I think this whole thing only further emphasizes how important it is that you (or your family) are assertive in your care. I understand that you shouldn’t have to be…but unfortunately that’s the way it is
I work in a hospital and it often frightens me how little some medical professionals know about diabetes (almost as much as it frightens me how little some patients know about their diabetes). I’ve heard of rather egregious errors occurring on the floors (luckily not @ my hospital). The worst example was a float nurse giving insulin in mLs instead of units! (many insulin’s are 100units/mL)

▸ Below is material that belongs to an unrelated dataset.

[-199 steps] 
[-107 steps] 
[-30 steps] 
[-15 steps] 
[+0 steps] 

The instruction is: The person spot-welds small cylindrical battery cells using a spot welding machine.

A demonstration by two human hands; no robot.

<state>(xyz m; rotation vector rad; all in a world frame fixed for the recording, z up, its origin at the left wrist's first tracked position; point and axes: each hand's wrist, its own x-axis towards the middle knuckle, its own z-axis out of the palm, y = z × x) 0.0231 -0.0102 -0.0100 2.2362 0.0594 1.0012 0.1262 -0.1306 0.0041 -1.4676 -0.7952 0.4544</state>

I’m also in nursing school and it doesn’t surprise me how little some nurses know b/c the instructors don’t know anything either! The main focus is all about type 2 (or “adult onset” as the instructors call it). This upcoming semester we will be doing the “diabetes unit” and I am very grateful I will be out of town for it; I’m not sure I’d be able to hold my temper.
I have been thinking about this all day and it has really been bothering me. I have often said that diabetes doctors and nurses should be made to have their blood sugars artificially raised almost to the extent of being very ill to feel what it is that we diabetics go through. It would not be so dangerous for them since they will naturally come down anyway if they are not diabetic.
Equally, they should be made to take insulin to experience the feelings of weakness etc that we experience when we go hypo - all under supervision of course - so that they know what it feels like for us and that it is not just a trivial matter and that it can by quite scary, even when you do know what it is!
Also doctors and nurses in whatever field should be trained in listening skills, empathy and learn to ask the right questions in order to get the right answers! Afterall, many lay people are maybe not very articulate when it comes to explaining symptoms and the way they feel!
It seems lots of people both in and outside of the medical profession don’t take type 2 seriously, including many type 2’s themselves. True the consequences of inattention are much greater with type 1 but they are serious none the less. Both can kill, one just a little faster than the other.